Updated 10 March 2016

The practice is rated as good for the care of older people.

  • The practice offered proactive, personalised care to meet the needs of the older people in its population.

  • The practice was responsive to the needs of older people, and offered home visits and urgent appointments for those with enhanced needs.

Working age people (including those recently retired and students)

Good

Updated 10 March 2016

The practice is rated as good for the care of working-age people (including those recently retired and students).

  • The needs of the working age population, those recently retired and students had been identified and the practice had adjusted the services it offered to ensure these were accessible, flexible and offered continuity of care.

  • The practice was proactive in offering online services as well as a full range of health promotion and screening that reflects the needs of this age group.

People experiencing poor mental health (including people with dementia)

Good

Updated 10 March 2016

The practice is rated as good for the care of people experiencing poor mental health (including people with dementia).

  • The practice regularly worked with multi-disciplinary teams in the case management of people experiencing poor mental health, including those with dementia.

  • The practice carried out advance care planning for patients with dementia.

  • The practice had told patients experiencing poor mental health about how to access various support groups and voluntary organisations.

  • The practice had a system to follow up patients who had attended accident and emergency where they may have been experiencing poor mental health.

  • Staff had a good understanding of how to support patients with mental health needs and dementia.
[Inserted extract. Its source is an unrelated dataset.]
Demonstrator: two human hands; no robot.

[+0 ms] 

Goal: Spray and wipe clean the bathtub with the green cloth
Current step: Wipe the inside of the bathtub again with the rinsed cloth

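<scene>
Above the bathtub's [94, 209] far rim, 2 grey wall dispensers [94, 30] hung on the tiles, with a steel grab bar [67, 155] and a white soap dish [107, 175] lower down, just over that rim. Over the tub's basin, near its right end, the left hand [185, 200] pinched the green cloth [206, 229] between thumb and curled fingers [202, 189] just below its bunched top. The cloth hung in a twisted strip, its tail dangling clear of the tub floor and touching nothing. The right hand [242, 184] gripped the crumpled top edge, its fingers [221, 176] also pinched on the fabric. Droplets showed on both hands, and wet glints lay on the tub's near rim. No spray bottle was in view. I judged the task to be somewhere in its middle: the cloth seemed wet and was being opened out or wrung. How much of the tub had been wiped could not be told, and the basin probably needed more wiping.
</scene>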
People whose circumstances may make them vulnerable

Good

Updated 10 March 2016

The practice is rated as good for the care of people whose circumstances may make them vulnerable.

  • The practice held a register of patients living in vulnerable circumstances including travellers and those with a learning disability.

  • Longer appointments for patients with a learning disability.

  • The practice regularly worked with multi-disciplinary teams in the case management of vulnerable people.

  • Vulnerable patients were informed about how to access various support groups and voluntary organisations.

Staff knew how to recognise signs of abuse in vulnerable adults and children. Staff were aware of their responsibilities regarding information sharing, documentation of safeguarding concerns and how to contact relevant agencies in normal working hours and out of hours.